§ DIRECTIONS:
In the records, each line holding "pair" must be reported.

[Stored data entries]
_ _ _
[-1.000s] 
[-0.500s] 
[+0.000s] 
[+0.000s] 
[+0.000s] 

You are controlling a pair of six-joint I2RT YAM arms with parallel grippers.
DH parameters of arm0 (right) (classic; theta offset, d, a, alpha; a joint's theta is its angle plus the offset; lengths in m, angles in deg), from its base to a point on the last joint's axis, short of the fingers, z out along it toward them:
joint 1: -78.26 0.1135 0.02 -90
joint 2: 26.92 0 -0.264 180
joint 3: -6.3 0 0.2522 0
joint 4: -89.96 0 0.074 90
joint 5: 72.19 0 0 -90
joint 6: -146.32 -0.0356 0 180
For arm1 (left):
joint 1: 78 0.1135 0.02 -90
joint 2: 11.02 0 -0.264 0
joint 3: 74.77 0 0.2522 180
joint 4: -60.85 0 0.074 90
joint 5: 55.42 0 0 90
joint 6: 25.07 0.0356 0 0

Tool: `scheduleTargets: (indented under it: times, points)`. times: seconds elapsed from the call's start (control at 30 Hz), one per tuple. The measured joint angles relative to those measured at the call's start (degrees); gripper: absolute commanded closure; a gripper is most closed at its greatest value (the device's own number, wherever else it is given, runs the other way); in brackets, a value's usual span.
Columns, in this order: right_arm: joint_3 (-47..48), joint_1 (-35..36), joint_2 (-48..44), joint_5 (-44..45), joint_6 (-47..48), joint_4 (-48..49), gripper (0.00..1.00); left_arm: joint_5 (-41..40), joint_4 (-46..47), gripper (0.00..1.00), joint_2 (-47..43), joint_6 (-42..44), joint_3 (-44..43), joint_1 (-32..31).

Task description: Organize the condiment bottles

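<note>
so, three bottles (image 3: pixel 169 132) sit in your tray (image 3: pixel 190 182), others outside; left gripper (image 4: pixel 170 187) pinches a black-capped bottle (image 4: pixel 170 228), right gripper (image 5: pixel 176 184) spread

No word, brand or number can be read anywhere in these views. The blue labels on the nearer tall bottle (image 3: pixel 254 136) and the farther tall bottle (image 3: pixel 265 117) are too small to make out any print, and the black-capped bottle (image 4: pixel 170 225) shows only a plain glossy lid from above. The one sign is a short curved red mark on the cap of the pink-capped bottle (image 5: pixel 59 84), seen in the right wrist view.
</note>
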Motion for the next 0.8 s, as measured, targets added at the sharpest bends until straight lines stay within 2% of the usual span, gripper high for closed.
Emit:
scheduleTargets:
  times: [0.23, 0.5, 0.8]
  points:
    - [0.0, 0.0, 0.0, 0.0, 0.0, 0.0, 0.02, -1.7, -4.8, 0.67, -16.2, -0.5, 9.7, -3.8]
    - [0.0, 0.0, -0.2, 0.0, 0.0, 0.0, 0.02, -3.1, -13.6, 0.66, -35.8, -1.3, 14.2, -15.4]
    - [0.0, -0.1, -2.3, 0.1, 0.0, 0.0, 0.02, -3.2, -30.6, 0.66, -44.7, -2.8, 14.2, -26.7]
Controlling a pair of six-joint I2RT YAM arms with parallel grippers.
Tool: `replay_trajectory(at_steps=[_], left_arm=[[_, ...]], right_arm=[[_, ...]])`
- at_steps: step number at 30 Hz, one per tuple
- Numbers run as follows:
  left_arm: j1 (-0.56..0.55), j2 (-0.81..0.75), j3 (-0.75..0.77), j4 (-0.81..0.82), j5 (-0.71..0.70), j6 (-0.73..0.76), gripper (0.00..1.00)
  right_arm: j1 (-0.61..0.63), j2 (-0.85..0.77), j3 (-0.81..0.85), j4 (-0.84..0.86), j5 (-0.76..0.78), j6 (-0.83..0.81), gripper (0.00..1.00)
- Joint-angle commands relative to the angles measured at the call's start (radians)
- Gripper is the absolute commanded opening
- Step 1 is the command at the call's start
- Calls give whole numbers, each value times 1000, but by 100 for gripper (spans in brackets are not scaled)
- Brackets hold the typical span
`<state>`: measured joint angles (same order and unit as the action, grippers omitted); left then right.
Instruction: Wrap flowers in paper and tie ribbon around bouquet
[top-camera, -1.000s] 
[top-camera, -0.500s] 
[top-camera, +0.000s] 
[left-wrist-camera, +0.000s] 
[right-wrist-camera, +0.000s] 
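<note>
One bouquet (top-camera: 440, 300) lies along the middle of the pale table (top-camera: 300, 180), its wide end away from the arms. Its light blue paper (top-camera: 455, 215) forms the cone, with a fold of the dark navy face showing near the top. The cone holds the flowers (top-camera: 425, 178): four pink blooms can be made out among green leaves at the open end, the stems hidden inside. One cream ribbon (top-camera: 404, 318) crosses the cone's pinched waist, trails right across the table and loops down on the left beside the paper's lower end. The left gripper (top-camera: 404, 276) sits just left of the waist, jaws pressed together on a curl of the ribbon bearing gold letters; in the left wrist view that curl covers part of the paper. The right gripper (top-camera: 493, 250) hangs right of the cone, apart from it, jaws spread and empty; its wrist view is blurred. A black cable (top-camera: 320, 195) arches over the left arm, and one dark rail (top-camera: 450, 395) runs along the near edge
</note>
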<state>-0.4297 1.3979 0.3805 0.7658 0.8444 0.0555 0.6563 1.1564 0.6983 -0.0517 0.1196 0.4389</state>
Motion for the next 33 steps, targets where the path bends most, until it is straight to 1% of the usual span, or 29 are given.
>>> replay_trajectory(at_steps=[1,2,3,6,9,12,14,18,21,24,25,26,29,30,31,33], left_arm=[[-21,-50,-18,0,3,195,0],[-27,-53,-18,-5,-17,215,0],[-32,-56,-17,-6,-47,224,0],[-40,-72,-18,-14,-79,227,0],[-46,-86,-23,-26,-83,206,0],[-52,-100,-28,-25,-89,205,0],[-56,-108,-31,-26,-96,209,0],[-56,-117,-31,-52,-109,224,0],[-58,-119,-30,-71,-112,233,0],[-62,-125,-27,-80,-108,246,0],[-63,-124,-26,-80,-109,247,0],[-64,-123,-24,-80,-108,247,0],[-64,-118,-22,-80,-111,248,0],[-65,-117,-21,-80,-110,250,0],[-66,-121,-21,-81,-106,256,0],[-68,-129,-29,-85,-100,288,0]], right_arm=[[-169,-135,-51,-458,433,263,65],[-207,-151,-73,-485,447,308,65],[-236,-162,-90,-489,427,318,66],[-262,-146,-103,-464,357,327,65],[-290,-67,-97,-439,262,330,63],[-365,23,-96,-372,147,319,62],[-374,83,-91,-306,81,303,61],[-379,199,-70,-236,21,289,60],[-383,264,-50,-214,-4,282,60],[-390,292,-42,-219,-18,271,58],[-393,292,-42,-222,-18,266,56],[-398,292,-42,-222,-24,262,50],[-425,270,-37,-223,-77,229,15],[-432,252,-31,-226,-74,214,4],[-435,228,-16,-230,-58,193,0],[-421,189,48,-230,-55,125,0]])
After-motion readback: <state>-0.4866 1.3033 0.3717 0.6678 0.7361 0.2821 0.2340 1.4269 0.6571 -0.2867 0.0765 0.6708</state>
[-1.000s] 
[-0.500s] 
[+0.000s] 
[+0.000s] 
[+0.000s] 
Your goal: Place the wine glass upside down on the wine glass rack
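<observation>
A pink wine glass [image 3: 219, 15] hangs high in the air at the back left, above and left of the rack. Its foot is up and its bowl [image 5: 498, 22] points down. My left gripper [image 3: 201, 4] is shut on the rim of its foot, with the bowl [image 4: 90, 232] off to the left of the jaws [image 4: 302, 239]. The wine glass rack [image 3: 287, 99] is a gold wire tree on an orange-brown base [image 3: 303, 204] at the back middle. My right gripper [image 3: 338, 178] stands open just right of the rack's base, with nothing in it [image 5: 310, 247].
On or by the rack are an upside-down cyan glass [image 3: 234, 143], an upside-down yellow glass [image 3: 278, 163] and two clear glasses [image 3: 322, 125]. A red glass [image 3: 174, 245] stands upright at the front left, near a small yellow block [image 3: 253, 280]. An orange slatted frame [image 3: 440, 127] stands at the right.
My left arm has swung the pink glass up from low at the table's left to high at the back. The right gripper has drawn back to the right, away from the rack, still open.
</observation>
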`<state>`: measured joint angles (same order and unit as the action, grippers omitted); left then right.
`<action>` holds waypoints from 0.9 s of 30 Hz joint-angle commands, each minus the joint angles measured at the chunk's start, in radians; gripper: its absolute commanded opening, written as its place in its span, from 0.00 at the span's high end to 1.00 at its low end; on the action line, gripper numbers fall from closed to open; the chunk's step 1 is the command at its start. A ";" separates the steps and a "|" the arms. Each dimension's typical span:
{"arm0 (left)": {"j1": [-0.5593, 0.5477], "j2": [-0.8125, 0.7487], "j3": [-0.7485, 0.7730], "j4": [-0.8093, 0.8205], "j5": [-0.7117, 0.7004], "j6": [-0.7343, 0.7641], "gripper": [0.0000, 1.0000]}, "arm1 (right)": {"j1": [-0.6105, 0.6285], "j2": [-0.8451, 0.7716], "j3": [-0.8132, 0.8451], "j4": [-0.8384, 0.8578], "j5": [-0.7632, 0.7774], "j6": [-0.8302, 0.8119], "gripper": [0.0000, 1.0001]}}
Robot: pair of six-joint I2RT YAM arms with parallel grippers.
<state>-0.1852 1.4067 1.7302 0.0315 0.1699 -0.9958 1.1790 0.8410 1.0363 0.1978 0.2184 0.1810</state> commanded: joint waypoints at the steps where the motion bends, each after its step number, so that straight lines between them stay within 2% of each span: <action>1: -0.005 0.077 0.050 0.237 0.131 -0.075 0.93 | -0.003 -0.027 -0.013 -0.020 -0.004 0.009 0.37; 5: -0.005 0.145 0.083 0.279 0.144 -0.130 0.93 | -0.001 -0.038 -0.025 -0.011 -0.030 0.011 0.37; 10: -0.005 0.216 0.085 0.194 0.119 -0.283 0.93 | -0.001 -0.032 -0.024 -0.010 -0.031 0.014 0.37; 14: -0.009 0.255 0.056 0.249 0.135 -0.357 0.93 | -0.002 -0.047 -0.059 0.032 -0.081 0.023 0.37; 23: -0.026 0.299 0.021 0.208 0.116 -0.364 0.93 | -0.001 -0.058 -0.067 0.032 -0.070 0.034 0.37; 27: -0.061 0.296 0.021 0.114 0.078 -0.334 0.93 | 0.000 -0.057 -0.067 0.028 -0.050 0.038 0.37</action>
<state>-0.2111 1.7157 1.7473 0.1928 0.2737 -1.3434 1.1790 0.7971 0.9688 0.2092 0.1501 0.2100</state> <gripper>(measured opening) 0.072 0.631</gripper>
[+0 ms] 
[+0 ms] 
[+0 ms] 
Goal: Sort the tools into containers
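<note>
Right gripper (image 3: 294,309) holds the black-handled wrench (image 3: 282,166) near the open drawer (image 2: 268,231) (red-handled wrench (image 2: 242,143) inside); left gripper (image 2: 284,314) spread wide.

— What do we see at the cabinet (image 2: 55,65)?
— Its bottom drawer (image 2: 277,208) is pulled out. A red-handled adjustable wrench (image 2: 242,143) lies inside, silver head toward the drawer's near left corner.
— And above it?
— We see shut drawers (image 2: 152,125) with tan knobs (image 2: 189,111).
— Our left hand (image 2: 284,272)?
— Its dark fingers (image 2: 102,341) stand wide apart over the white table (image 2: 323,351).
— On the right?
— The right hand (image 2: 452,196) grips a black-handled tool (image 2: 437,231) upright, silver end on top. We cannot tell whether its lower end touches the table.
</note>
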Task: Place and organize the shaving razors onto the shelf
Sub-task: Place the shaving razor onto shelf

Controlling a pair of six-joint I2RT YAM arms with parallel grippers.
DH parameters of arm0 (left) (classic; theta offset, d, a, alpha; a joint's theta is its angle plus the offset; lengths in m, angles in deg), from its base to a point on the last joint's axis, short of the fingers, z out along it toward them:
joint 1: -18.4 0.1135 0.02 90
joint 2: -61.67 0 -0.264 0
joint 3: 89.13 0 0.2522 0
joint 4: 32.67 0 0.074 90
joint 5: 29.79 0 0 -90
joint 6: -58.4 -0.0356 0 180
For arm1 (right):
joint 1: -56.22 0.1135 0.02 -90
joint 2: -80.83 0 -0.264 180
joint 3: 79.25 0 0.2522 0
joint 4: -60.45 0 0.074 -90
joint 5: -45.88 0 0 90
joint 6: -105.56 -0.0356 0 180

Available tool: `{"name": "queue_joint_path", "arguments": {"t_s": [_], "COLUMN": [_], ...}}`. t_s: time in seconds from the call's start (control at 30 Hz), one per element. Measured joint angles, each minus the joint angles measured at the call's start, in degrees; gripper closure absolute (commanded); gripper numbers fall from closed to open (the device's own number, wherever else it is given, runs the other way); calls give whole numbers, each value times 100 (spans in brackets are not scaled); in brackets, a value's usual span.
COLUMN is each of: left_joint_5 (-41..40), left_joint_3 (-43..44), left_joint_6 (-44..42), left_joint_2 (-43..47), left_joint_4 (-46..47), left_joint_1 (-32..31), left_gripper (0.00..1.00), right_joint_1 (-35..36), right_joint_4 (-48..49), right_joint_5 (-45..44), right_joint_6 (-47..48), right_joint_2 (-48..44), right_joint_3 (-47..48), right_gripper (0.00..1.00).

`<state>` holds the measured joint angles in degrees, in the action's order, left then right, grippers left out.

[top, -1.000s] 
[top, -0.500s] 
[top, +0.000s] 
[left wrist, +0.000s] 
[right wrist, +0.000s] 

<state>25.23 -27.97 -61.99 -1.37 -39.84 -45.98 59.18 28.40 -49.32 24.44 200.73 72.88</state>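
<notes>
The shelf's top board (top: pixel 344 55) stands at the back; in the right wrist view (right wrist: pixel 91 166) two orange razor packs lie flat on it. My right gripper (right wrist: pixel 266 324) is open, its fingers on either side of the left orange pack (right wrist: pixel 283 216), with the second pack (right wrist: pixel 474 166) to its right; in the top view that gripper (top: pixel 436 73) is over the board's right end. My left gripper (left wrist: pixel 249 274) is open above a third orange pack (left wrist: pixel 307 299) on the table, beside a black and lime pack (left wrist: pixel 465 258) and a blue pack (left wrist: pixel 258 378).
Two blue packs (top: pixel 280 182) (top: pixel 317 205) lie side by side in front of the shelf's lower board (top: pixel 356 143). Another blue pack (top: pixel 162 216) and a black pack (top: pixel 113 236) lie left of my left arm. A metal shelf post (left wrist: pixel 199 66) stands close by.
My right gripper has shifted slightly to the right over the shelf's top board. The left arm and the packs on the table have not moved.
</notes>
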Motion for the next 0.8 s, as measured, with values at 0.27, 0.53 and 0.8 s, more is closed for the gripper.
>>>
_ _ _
§ THE COMPLETED TASK:
You are controlling a pair of six-joint I2RT YAM arms with parallel grippers.
Controlling a pair of six-joint I2RT YAM arms with parallel grippers.
Robot: pair of six-joint I2RT YAM arms with parallel grippers.
Controlling a pair of six-joint I2RT YAM arms with parallel grippers.

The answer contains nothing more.